Find the number of lattice points inside a triangle formed by vertices \((0,~0),~~(m/2,~0), (m/2, ~n/2) \)

\(m\ne n\) are odd primes

Answer 1

do not count the points on x axis/ boundary..

Answer 2

related question where @marki got stuck at
http://openstudy.com/study#/updates/54d12febe4b0ff7fa826889d

Answer 3

@dan thats never gonna happen since m is not equal to n

Answer 4

I assumed all lattice points 1 apart. Here's my way:

Look at the grid of m by n. Since this will go from 0 to m and 0 to n there are actually m+1 and n+1 dots on the sides of this rectangle. Since we are not counting the sides by specification of the question, we'll subtract 2 from each to get m+1-2 and n+1-2 So we have a rectangle with a total of (m-1)(n-1) dots. Let's divide this rectangle into the four quadrants since our triangle is only in one quadrant. And a triangle is half the square, so divide by 2 again.
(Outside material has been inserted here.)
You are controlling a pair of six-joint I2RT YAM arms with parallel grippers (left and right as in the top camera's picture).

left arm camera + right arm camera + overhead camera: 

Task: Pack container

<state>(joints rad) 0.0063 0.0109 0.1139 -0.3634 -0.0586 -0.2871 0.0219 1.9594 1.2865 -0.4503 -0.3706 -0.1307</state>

So we get: \[\Large \frac{(m-1)(n-1)}{8}\] That's the general formula, the reason it works out is cause they're both prime numbers the center of the large rectangle will always be in the middle of a square and all the dots will alternate before this point on either side of a cut across the diagonal. I should probably draw pictures, but I'll let you prove me wrong first or ask questions lol =P

Answer 5

hmmmm